On Thursday afternoon, Mnuchin slammed Pelosi in their highest-profile clash so far, saying the speaker is refusing to compromise to get much-needed aid to Americans. 

“Your ALL OR NONE approach is hurting hard-working Americans who need help NOW,” Mnuchin wrote in a letter.

His remarks came after Pelosi sent her own letter to Mnuchin earlier Thursday that emphasized just how divided the two sides remain on the details of a potential stimulus bill, and hit the Trump administration for not accepting Democratic demands on key issues.

"The American people are suffering, and they want us to come to an agreement to save lives, livelihoods and the life of our American Democracy as soon as possible," Pelosi wrote.

Mnuchin said he first learned of Pelosi’s letter from media reports Thursday morning, and he “can unfortunately only conclude that it is a political stunt.”

What this means for the bill: The confrontation between the two is inauspicious for the odds of a new stimulus bill. When everyone else had essentially given up on the idea of another round of coronavirus relief over the summer, Pelosi and Mnuchin continued to have phone calls to negotiate and work towards a deal. 

With Democratic leaders standing firmly behind their call for a massive aid package and Republican lawmakers instead advocating for a much smaller, targeted bill, an agreement never really appeared imminent.

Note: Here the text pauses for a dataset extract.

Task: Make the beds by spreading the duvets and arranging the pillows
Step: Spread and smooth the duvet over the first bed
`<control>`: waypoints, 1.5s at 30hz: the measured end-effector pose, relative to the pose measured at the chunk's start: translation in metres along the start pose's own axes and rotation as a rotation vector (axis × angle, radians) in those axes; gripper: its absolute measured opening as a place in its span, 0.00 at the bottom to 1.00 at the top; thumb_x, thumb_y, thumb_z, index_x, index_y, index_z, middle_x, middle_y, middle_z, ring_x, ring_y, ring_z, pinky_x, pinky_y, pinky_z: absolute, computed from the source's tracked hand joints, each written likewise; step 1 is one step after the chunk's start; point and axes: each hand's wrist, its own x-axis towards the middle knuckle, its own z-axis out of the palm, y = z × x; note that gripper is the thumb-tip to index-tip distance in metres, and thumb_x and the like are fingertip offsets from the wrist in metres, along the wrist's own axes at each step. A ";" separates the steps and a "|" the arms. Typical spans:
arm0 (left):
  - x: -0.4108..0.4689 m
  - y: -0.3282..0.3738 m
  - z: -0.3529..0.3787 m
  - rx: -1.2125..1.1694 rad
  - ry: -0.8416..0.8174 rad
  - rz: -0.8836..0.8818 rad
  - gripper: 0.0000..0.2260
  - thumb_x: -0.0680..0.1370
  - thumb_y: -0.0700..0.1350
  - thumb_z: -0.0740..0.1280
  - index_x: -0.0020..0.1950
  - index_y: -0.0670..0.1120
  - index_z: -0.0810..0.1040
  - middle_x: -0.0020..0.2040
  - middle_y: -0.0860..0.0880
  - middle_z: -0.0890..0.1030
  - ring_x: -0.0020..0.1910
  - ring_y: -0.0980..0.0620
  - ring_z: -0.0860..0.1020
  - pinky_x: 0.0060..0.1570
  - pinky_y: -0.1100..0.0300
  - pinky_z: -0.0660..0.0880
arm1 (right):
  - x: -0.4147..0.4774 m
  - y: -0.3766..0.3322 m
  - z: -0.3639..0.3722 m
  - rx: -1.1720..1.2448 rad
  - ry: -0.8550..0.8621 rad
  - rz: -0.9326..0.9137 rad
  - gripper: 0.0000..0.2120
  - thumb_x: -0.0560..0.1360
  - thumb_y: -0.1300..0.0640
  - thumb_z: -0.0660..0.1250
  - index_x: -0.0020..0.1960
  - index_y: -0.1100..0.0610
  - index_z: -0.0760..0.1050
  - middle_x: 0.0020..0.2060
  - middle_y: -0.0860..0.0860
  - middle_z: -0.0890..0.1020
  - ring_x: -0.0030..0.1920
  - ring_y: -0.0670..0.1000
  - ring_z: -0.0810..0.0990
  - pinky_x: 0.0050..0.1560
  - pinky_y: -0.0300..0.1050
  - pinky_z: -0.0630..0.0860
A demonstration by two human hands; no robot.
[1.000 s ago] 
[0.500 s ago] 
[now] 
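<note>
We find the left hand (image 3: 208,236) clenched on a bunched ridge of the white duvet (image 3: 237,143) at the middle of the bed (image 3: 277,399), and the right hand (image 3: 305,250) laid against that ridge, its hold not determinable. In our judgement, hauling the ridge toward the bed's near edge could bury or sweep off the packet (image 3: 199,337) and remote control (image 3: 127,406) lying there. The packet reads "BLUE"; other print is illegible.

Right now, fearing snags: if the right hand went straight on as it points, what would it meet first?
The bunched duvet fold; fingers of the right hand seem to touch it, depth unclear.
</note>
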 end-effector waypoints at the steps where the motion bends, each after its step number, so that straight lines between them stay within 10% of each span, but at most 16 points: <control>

But Pelosi and Mnuchin continued to insist progress was being made -- and sometimes, it was. Both had previously expressed hope that a deal could be finalized before Election Day, but talks have faltered in recent days.

At a news conference earlier in the day, Pelosi said the talks were not over. She indicated she is eyeing the congressional lame duck session after the election as an opportunity for lawmakers to approve new aid.